It continued, “According to Vox Media-supplied diversity data, as of March 31, 2016, 89 percent of SB Nation editorial staff self-identify as male, and 87 percent self-identify as white, the highest numbers in both categories across all Vox Media brands.
“Despite taking some steps toward a more diverse newsroom — including the creation in 2015 of an SB Nation–specific diversity committee, and hosting a summit in Washington, DC for women writers and editors in August 2015 (with a second edition scheduled for August 2016) — editors at SB Nation at all levels, including Hall and [Kevin] Lockland [VP, Sports Operations], agree that not enough is happening to diversify the team.
“A substantial portion of overall SB Nation editorial is made up of part-time contributors; for SBNation.com’s part in that, recruitment has been admirably inclusive of individuals from all backgrounds. But SB Nation is the oldest of Vox Media’s brands, and consequently is growing the size of its staff at a slower rate than other Vox Media brands. New positions, particularly at the senior level, are rarely created, and staff turnover is minimal. Those factors combined mean that SB Nation has had few opportunities to introduce diverse new perspectives into its newsroom. . . .”
Bellware’s story continued, “The full report released by SB Nation details the pitch from freelance journalist Jeff Arnold who — problematically, critics noted — had covered Holtzclaw’s ‘entire Eastern Michigan football career’; the concerns raised internally during the editing process; the lack of cohesive communication among editors; and the frantic, at times ugly, last-ditch effort to head off the story.
“The 11,000-word feature ‘Who Is Daniel Holtzclaw?’ explored his prep and college football past and the reaction of family and former teammates after he was sentenced to 263 years in prison for raping and sexually assaulting 13 women while an officer with the Oklahoma City Police Department.
“The story attracted an almost immediate firestorm of criticism in the five hours it remained on SB Nation’s website. It was ultimately taken offline and replaced with a note from Hall, who apologized and called the article ‘tone deaf’ and ‘a complete failure.’

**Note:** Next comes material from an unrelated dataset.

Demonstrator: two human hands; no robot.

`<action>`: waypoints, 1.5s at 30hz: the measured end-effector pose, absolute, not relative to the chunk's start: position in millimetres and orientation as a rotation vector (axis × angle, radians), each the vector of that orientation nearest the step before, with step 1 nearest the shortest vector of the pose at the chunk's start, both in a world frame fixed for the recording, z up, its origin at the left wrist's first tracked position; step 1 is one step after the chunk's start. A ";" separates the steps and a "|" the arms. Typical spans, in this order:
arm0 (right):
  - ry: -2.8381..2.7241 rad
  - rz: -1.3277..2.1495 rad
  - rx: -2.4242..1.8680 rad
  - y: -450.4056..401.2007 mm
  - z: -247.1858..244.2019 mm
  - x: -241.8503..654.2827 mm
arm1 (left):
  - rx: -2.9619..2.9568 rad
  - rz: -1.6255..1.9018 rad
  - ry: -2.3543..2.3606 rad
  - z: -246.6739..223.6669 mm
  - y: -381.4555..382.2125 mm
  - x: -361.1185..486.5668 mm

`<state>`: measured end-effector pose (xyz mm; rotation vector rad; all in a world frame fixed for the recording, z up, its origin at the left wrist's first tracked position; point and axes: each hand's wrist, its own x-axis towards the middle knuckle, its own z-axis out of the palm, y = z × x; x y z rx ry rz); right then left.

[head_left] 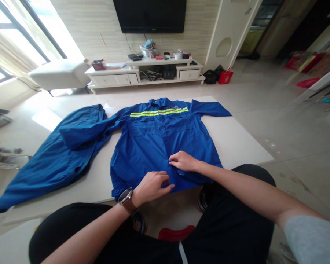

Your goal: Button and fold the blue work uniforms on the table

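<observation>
While the blue shirt (143, 146) lies front up on the white surface (236, 141), collar toward the far edge and hem at the near edge, the right hand (183, 161) appears to pinch its front opening between thumb and fingertips. The left hand (152, 187) is curled with thumb extended, beside the hem; whether it grips cloth, I cannot tell. Good handling here probably means a light pinch, the left palm steadying the hem, and both front edges level, without dragging the sleeve near the blue garment (57, 157) at left.
</observation>
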<state>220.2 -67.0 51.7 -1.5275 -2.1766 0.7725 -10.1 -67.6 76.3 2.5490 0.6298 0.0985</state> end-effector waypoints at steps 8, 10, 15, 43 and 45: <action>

“The article was skewered for its sympathetic portrayal of Holtzclaw and the lengths it went to . . . humanize him; the story cast Holtzclaw’s victims — mostly black, poor women — as ‘troubled.’ . . .”
- The Oklahoman: Former Oklahoma City police officer sentenced to 263 years in prison (Jan. 21)
Coates: Killing Roof Doesn’t End What Spawned Him
Dylann Roof, the accused killer of nine worshipers at Charleston’s Mother Emanuel AME Church, “deserves the ultimate punishment” if found guilty, the Post and Courier editorialized on Thursday.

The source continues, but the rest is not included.